● WHAT IS EXPECTED: Using the listing beneath this task, count the lines with the word "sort" and write only the result.

● GIVEN MATERIAL:
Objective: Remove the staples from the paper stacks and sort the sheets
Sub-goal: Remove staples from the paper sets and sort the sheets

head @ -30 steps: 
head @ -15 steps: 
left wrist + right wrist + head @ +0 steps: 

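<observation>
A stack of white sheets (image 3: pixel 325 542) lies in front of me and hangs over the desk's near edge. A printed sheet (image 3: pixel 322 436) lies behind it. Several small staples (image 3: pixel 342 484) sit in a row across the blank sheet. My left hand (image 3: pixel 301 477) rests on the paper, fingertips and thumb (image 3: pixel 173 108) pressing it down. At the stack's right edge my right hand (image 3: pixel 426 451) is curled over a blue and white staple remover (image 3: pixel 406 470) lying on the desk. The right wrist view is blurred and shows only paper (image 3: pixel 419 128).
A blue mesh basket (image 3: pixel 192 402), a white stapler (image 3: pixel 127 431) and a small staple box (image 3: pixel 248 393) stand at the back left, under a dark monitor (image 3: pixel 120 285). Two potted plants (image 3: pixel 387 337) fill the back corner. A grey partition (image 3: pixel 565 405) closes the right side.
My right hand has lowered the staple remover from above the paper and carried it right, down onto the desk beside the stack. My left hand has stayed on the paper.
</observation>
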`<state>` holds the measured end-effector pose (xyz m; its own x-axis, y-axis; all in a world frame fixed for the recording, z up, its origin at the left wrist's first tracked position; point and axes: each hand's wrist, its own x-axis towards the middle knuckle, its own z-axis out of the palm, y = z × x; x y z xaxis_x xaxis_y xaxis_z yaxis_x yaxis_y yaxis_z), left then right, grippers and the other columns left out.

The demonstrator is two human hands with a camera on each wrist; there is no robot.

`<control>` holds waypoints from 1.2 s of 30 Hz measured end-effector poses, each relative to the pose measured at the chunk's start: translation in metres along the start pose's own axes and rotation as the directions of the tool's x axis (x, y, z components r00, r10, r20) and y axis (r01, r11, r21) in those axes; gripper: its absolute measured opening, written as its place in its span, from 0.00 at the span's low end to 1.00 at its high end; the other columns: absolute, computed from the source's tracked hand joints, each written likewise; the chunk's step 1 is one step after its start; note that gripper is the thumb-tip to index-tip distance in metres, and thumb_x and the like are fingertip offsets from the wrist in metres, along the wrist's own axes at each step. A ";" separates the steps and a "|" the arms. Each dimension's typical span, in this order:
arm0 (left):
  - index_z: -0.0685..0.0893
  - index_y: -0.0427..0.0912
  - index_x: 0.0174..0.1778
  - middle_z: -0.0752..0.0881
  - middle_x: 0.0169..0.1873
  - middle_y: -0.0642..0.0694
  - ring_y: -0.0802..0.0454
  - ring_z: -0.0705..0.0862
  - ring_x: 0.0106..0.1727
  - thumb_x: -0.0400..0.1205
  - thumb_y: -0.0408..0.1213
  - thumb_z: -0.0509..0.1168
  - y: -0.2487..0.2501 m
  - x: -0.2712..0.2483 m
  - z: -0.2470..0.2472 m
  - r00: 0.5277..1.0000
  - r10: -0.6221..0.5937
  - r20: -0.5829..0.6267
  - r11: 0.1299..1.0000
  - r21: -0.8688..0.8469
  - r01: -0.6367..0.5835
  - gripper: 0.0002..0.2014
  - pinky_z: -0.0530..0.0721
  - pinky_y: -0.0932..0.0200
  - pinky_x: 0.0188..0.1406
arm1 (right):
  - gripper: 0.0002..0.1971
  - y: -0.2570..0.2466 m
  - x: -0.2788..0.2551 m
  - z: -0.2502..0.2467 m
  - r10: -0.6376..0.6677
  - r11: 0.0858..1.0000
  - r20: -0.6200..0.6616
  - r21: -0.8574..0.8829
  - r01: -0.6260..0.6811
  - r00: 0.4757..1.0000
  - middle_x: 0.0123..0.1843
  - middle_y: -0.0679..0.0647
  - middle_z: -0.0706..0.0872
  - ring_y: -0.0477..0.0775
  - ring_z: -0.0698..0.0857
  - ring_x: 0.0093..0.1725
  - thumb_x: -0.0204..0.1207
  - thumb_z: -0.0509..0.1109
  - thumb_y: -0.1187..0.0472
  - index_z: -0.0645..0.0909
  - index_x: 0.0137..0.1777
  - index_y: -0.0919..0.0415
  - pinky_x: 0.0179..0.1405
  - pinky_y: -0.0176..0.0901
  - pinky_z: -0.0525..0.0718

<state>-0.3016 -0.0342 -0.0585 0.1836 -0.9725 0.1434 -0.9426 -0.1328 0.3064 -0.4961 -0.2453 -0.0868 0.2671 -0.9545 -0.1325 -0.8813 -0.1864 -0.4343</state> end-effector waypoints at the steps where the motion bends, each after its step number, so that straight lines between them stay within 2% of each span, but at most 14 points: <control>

● EXPECTED ANSWER: 2